Ukraine’s central bank reversed the hryvnia’s slide with capital controls, giving authorities a reprieve as they struggle with a deepening economic crisis amid a political stalemate stretching into its third month.

Limits on foreign-currency transactions boosted the hryvnia the most in more than four years yesterday. The Natsionalnyi Bank Ukrainy in Kiev said the measures will be temporary. Fitch Ratings downgraded the country’s foreign-currency debt to below Greece, citing a worsening financing outlook, while Ukraine’s reserves dropped to the lowest level since May 2006.

Ukrainian authorities are grappling to stabilize the economy, rocked by a political crisis that has crippled the country’s ability to raise funds. President Viktor Yanukovych traveled for the start of the Winter Olympics to Russia, which has halted payments of a $15 billion bailout after protests in Kiev and around the nation led to the cabinet’s collapse.

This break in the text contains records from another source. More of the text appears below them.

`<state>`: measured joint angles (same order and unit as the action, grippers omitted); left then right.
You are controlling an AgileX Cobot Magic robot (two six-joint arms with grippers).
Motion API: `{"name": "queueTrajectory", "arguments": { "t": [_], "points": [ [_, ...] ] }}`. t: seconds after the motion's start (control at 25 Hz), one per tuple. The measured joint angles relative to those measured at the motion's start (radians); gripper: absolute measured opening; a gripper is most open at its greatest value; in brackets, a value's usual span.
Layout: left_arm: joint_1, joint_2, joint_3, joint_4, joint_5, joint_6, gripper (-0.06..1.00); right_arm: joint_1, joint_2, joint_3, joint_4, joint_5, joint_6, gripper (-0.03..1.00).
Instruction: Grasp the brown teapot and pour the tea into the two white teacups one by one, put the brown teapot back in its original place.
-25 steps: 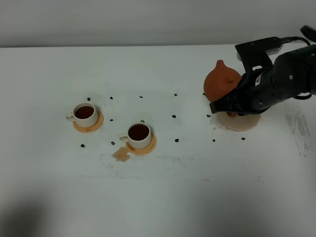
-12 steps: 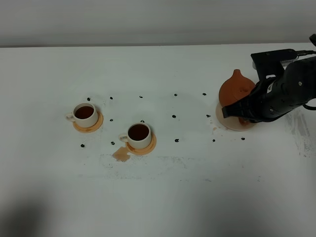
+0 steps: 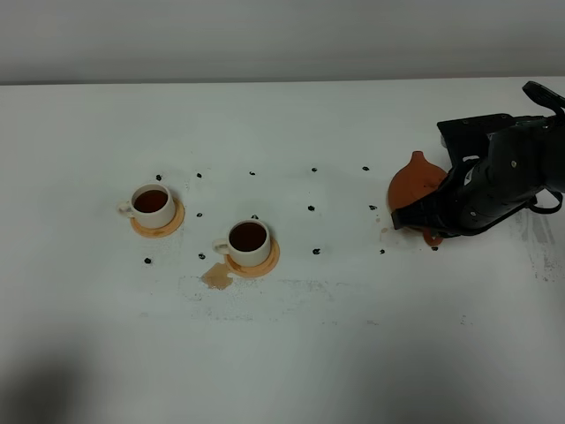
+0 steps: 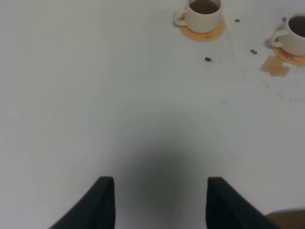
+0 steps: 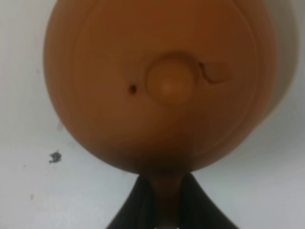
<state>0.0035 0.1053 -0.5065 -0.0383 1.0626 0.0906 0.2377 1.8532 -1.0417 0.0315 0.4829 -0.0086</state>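
1. Brown clay teapot (image 3: 417, 181) is seen at 3 o'clock on the white table (image 3: 291, 353), with its handle pinched by the right gripper (image 3: 433, 216).
2. From the right wrist, the lid knob (image 5: 170, 84) is viewed from above, the fingers (image 5: 143, 202) pressed against the handle.
3. Two white cups (image 3: 154, 204) (image 3: 248, 241), dark liquid inside, are set on orange coasters (image 3: 262, 262) toward 9 o'clock.
4. A tan spill (image 3: 215, 277) is noted beside the nearer cup.
5. The left gripper (image 4: 157, 202) is held spread above bare table.
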Motion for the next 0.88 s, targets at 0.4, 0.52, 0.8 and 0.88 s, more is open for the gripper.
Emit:
{"name": "queueTrajectory", "arguments": {
  "t": [0.4,0.52,0.8,0.88],
  "points": [
    [0.0,0.0,0.0,0.0,0.0,0.001,0.46,-0.029,0.008,0.0,-0.002,-0.012,0.0,0.12],
    [0.0,0.0,0.0,0.0,0.0,0.001,0.46,-0.029,0.014,0.0,-0.002,-0.012,0.001,0.12],
    [0.0,0.0,0.0,0.0,0.0,0.001,0.46,-0.029,0.014,0.0,-0.005,-0.012,0.001,0.12],
    [0.0,0.0,0.0,0.0,0.0,0.001,0.46,-0.029,0.013,-0.001,-0.007,-0.012,0.001,0.14]
  ]
}}
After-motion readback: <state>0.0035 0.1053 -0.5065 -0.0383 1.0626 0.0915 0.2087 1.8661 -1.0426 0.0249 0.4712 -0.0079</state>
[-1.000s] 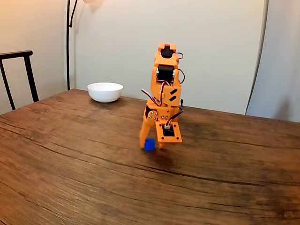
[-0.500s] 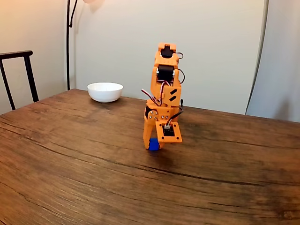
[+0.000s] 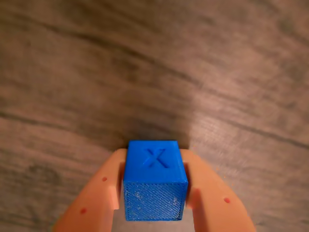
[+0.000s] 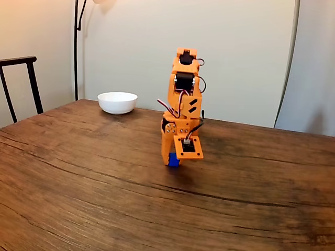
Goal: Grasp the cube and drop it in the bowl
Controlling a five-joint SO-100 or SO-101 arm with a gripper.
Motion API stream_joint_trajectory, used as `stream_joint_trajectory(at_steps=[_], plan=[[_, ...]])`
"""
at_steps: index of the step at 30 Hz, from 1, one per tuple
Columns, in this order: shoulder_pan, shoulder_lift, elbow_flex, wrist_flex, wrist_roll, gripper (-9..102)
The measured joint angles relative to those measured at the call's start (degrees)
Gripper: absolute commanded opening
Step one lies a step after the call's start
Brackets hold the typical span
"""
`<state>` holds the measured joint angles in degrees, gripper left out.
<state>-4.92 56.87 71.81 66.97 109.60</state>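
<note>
The blue cube (image 3: 155,180) sits clamped between the two orange fingers (image 3: 99,195) of the tool (image 3: 155,193), one finger pressed against each side face. A second ago the cube stood on the desk (image 4: 78,178) beside the left finger in the fixed view, with the fingers spread; half a second ago the fingers had closed in around it. Now the cube (image 4: 174,160) is tucked higher between the fingertips of the tool (image 4: 173,159), just above the wood or barely touching it; which one cannot be told.

In the wrist view the cube's upper face carries a raised X and faces up the picture, away from the camera; the face toward the camera shows fine printed lines. All sides look equal, so it has no long axis. It sits square to the fingers, not twisted.

The arm (image 4: 183,99) stands upright over the tool, which points straight down at the desk. The white bowl (image 4: 117,102) rests well apart from the tool, back and to the left in the fixed view, near the far desk edge.
</note>
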Motion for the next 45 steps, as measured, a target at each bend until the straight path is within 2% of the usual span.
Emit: stream_joint_trajectory(at_steps=[6,20,27,34,45], plan=[[-0.4,-0.4,-6.4,7.0,2.3,1],[-0.8,-0.4,-34.8,28.4,2.5,1],[0.8,-0.4,-47.5,30.4,2.5,1],[4.5,7.6,-42.3,30.4,2.4,1],[12.7,35.6,-13.9,30.4,-2.0,1]])
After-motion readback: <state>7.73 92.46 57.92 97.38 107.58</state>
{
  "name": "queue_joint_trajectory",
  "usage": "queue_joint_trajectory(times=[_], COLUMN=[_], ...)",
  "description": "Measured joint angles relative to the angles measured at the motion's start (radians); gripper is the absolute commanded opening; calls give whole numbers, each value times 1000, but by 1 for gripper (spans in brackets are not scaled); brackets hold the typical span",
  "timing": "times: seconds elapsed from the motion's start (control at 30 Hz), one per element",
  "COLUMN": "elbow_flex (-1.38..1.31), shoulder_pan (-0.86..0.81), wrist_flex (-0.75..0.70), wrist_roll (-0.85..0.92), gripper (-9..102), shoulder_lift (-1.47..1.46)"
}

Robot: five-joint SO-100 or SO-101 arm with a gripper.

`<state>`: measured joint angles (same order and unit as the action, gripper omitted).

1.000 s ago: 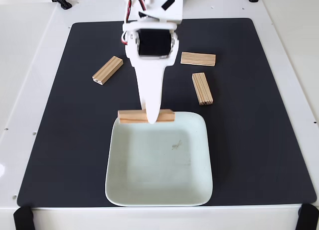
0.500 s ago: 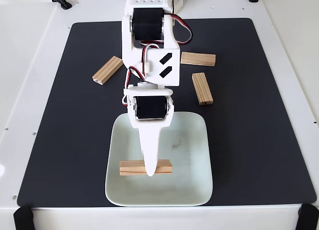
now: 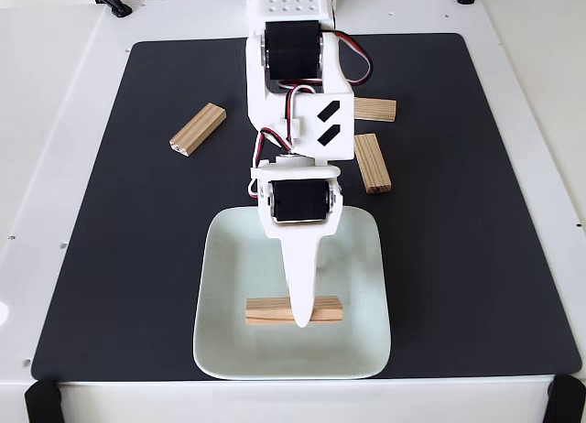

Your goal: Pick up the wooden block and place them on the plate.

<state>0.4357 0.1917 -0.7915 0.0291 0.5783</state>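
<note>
In the fixed view my white gripper (image 3: pixel 300 315) reaches over the near half of the pale mint plate (image 3: pixel 209 286). It is shut on a light-tan wooden block (image 3: pixel 271 310) that lies crosswise under the fingertip, inside the plate's outline. I cannot tell whether that block touches the plate. Three more wooden blocks lie on the black mat: one at the left (image 3: pixel 198 128), one right of the arm (image 3: pixel 372 163), and one behind it (image 3: pixel 379 109), partly hidden by the arm.
The black mat (image 3: pixel 476 258) covers most of the white table (image 3: pixel 46 93). The arm's body stands over the mat's far middle. Black clamps sit at the table's near corners (image 3: pixel 44 403).
The gripper carried the block from the plate's far rim to over its near half, then shifted slightly right. The other blocks have not moved.
</note>
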Motion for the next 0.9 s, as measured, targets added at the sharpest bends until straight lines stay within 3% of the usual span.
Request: queue_joint_trajectory(times=[0.37,0.57,0.9], elbow_flex=[32,207,216], shoulder_pan=[26,26,26], wrist_flex=[-60,20,25], wrist_roll=[-43,-43,-43], gripper=[-1,-1,-1], shoulder_lift=[97,186,202])
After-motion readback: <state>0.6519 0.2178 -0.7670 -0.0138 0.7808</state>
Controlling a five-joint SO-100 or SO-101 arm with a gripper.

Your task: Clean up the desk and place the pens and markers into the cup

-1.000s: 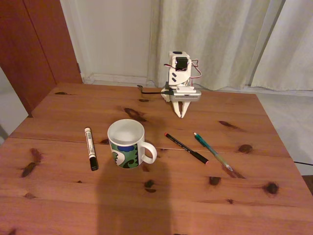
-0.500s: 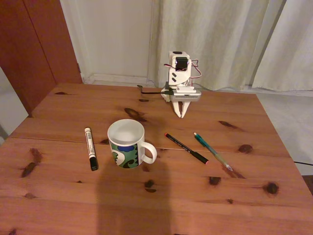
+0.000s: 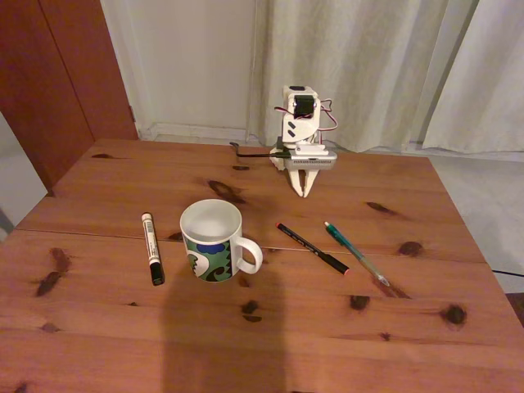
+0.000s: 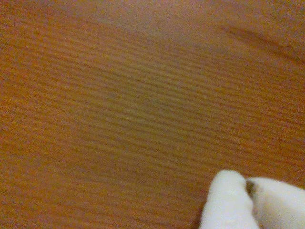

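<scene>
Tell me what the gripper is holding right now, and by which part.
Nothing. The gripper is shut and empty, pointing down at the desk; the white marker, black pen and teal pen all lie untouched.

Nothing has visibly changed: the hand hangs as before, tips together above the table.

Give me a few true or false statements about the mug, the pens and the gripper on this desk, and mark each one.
1. The mug stands upright and empty. True.
2. The white marker lies inside the mug. False: it lies on the desk, left of the mug in the fixed view.
3. The gripper holds the teal pen. False: it holds nothing, with fingertips together near the desk's far side.
4. The black pen lies between mug and teal pen. True.
</scene>
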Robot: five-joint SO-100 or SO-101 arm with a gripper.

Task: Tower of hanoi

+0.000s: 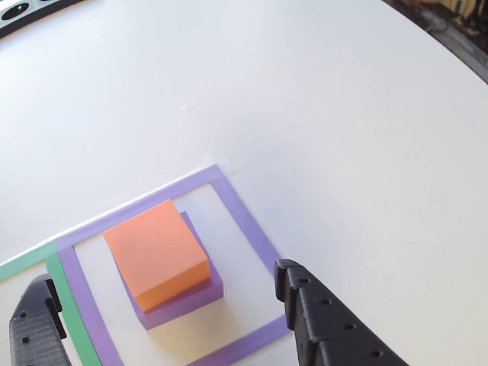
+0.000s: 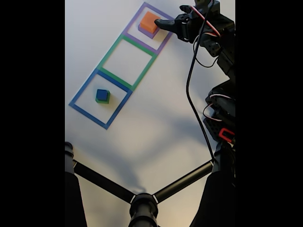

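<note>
Where the purple tape square [image 1: 242, 217] is marked on the white table [image 1: 320, 114], the orange block [image 1: 156, 252] sits stacked on the purple block [image 1: 187, 301], both inside the outline. Gripper [image 1: 164, 305] hangs over this stack, jaws spread wide, one black finger [image 1: 328, 320] to each side, touching neither block. In the fixed view, the blue cube [image 2: 102, 94] rests on the green block [image 2: 102, 100] inside the blue tape square [image 2: 90, 113]. Between the two lies the green tape square [image 2: 111, 52].
</note>
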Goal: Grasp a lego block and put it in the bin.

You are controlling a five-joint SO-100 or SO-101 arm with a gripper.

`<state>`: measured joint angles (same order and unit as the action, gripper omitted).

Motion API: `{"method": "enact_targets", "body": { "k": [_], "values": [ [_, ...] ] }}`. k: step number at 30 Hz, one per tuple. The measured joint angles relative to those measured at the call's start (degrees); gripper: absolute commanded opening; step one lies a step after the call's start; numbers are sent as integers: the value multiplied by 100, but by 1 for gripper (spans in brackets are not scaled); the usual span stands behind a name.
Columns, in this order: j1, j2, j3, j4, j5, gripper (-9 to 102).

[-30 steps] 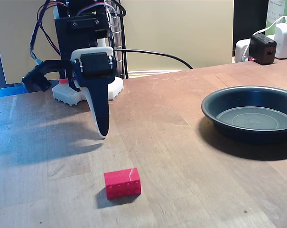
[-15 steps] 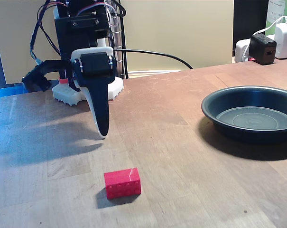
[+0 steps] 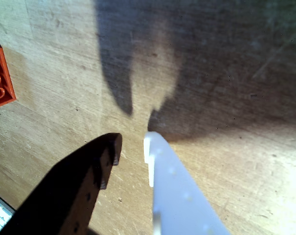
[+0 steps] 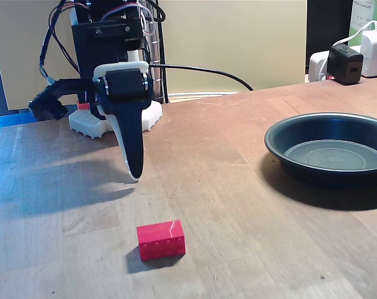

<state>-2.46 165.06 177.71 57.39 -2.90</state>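
I'm seeing my gripper (image 3: 132, 149) hanging over bare table (image 3: 226, 98), fingers nearly together with just a slim gap, gripping nothing, I reckon poised for the approach. The lego block (image 4: 161, 240) is sitting off the tips, at the wrist view's left edge (image 3: 0, 76), well apart from the bin (image 4: 330, 149).

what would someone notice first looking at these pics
Probably the bright red lego block, lying alone on the wooden table near the front edge in the fixed view. Next, the dark round bin at the right, with nothing in it. Behind the block, the gripper points down at the bare wood, its fingers close together with nothing between them.
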Motion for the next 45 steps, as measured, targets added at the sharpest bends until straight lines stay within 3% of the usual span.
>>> {"method": "enact_targets", "body": {
  "k": [9, 22, 35, 45],
  "values": [
    [0, -439, -1090, 88, 9, 0],
    [-18, -4298, -5757, 2373, -44, 0],
    [-132, -7207, -8376, 2540, -35, 0],
    [-176, -8341, -9334, 2540, -35, 0]
  ]
}}
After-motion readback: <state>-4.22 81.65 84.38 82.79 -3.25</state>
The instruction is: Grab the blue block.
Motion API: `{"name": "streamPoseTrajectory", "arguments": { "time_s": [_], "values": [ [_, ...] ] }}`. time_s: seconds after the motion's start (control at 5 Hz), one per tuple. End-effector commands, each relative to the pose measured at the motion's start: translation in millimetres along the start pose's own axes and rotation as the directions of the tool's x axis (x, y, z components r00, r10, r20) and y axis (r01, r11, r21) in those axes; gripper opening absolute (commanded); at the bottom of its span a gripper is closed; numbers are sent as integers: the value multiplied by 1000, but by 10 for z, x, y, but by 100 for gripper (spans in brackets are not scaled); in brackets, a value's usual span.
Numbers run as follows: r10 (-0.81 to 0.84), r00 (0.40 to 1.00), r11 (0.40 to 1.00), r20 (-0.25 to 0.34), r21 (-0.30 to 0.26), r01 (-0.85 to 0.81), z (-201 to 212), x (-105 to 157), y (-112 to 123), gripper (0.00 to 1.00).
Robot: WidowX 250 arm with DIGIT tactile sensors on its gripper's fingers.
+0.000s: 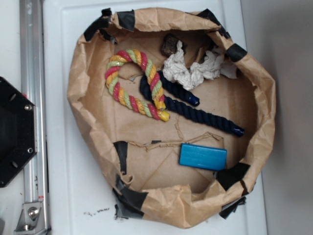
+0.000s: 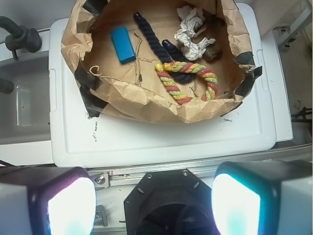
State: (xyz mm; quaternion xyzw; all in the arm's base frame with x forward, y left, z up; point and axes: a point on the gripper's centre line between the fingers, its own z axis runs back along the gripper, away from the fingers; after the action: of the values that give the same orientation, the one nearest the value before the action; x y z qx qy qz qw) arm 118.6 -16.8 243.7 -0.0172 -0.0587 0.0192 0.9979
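Observation:
The blue block (image 1: 203, 156) lies flat on the floor of a brown paper basin (image 1: 78, 83), near its lower right wall. In the wrist view the blue block (image 2: 123, 44) shows at the upper left of the paper basin (image 2: 142, 100). My gripper (image 2: 154, 203) hangs high above the robot base, far from the block, with its two fingers wide apart and nothing between them. The gripper does not show in the exterior view.
A dark navy rope (image 1: 200, 113), a red-yellow-green rope loop (image 1: 134, 83), crumpled white paper (image 1: 193, 68) and a dark lump (image 1: 171, 45) also lie in the basin. The basin sits on a white lid (image 1: 63, 196). The black robot base (image 1: 14, 132) and a metal rail (image 1: 32, 98) stand to the left.

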Motion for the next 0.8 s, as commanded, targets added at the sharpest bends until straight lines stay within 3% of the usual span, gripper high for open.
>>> {"name": "streamPoseTrajectory", "arguments": {
  "time_s": [0.0,0.2,0.4,0.6],
  "values": [
    [0,1000,1000,0,0,0,0,0,0,100],
    [-8,993,1000,118,1,8,-411,458,87,100],
    [-16,982,1000,187,-2,16,-680,950,45,100],
    [-38,988,999,149,-2,39,-1019,1327,44,100]
  ]
}}
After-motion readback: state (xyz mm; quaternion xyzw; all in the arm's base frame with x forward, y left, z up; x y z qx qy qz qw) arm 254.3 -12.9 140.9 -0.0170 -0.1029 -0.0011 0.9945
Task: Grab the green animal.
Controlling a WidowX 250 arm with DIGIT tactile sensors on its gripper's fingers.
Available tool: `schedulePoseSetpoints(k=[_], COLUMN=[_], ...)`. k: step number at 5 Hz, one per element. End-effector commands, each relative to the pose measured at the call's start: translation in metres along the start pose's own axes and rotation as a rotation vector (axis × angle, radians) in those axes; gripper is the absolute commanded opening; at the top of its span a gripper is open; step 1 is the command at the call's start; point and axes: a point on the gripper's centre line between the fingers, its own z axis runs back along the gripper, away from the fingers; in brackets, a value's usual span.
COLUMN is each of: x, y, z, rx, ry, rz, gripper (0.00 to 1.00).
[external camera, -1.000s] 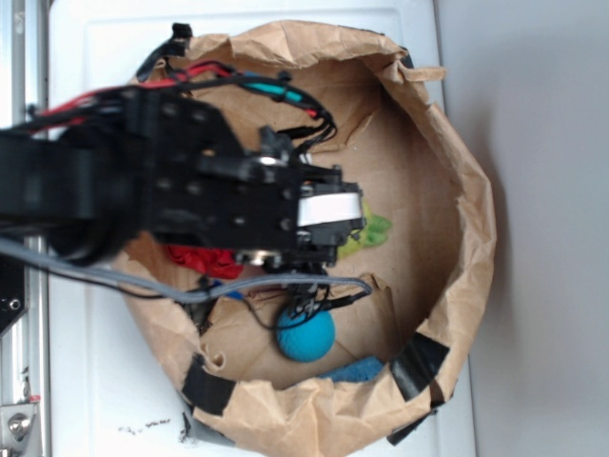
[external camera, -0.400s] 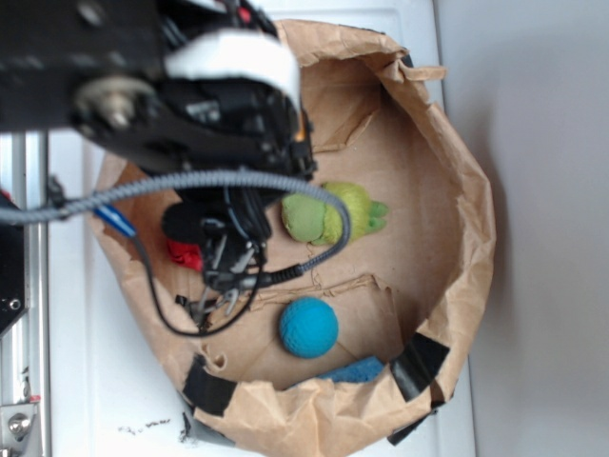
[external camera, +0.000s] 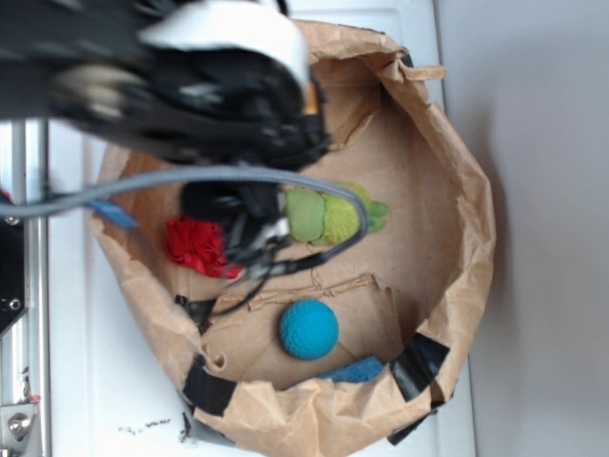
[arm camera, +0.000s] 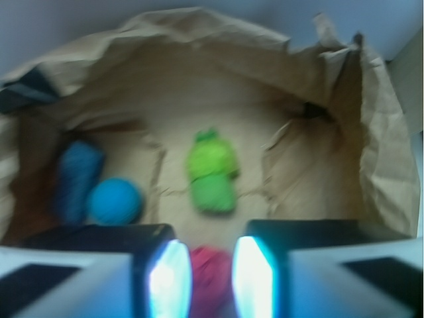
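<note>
Overhead, the claw [arm camera: 211, 278] hung released, its 2 fingers [arm camera: 169, 278] parted above the red lump [arm camera: 211, 271]. Ahead, the green animal [arm camera: 212, 173] lay untouched on the paper bag's floor [arm camera: 265, 119].

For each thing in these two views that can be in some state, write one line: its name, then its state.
green animal: lying free on the bag floor, not gripped.
gripper: open, above the red fabric lump, nothing held.
red fabric lump: resting on the floor, seen between the fingers.
blue ball: at rest, untouched.
paper bag: open, rim rolled down, patched with black tape.
</note>
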Motion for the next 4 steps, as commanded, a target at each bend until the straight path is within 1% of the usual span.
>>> schedulePoseSetpoints(k=[1,2,3,4], x=[0.029,0.027,0.019,0.009], y=[0.003,0.005,0.01,0.016], z=[-0.059,-0.071,-0.083,-0.091], rx=[0.101,0.115,0.141,0.107], ry=[-0.021,-0.01,-0.031,0.019], rz=[0.003,-0.013,-0.046,-0.082], gripper=[1.0,1.0,1.0,1.0])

“The decline in reserves and risk of further capital outflows underline our view that the hryvnia is likely to weaken significantly further,” Andrew Matheny, an analyst at Goldman Sachs (GS), wrote in an e-mailed report today. Capital controls may not ease pressure on currency and risk leading to the emergence of a “parallel market” for the hryvnia, he said.

The hryvnia, which has fallen to a five-year low of 9 per dollar several times this week, jumped 3.5 percent yesterday to close at 8.545 in Kiev, the biggest gain since September 2009, according to data compiled by Bloomberg. That pared its decline this year to 3.6 percent.

Debt Downgrade

Fitch lowered Ukraine’s sovereign rating to CCC from B-with a negative outlook after political instability “increased markedly” since its last review Nov. 8, the debt evaluator said in a statement. That puts Ukraine on the same level as Jamaica and below Egypt.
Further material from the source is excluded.